The nesting operation list(.SD) might not be supported by {dtlyr} as tidyverse users use tidyr::nest? So I'm not sure if the subsequent operations can be translated as {data.table}'s way is faster & less memory.

NOTE: data.table's result is in "millisecond", dplyr in "minute"

df <- purrr::map_dfr(1:1e5, ~ iris)
dt <- copy(data.table(df))

bench::mark(
  check = FALSE,

  dt[, by = Species, .(data = list(.SD))],
  df %>% group_by(Species) %>% nest()
)
# # A tibble: 2 x 13
#   expression                                   min   median `itr/sec` mem_alloc `gc/sec` n_itr  n_gc
#   <bch:expr>                              <bch:tm> <bch:tm>     <dbl> <bch:byt>    <dbl> <int> <dbl>
# 1 dt[, by = Species, .(data = list(.SD))] 361.94ms 402.04ms   2.49      705.8MB     1.24     2     1
# 2 df %>% group_by(Species) %>% nest()        6.85m    6.85m   0.00243     1.4GB     2.28     1   937
# # ... with 5 more variables: total_time <bch:tm>, result <list>, memory <list>, time <list>,
# #   gc <list>

There are many use-cases of update-by-reference and even {data.table} users won't use the advanced version of it all the time as it require more codes. Whether {dtplyr} support these out-of-the-box, you have to find out yourself.

Multiple update-by-reference for same functions

Main resource: Elegantly assigning multiple columns in data.table with lapply()

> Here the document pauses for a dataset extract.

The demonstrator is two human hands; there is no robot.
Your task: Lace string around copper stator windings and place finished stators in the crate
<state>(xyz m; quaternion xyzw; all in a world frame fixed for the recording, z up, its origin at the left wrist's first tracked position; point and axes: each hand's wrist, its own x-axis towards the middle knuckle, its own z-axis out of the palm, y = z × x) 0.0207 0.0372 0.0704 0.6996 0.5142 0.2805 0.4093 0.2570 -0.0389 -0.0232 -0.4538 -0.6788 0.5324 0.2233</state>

This involves either the more commonly used := or set.

dt <- data.table( matrix(runif(10000), nrow = 100) )

# A few variants

for (col in paste0('V', 20:100))
  set(dt, j = col, value = sqrt(get(col)))

for (col in paste0('V', 20:100))
  dt[, (col) := sqrt(get(col))]

# I prefer `purrr::map` to `for`
library(purrr)
map(paste0('V', 20:100), ~ dt[, (.) := sqrt(get(.))])

As per creator of {data.table} Matt Dowle

(Note it may be more common to loop set over a large number of rows than a large number of columns.)

Join + setkey + update-by-reference

I needed fast join with relatively large data and similar join patterns recently, so I use power of update-by-reference, instead of normal joins. As they require more codes, I wrap them in private package with non-standard evaluation for reusability and readability where I call it setjoin.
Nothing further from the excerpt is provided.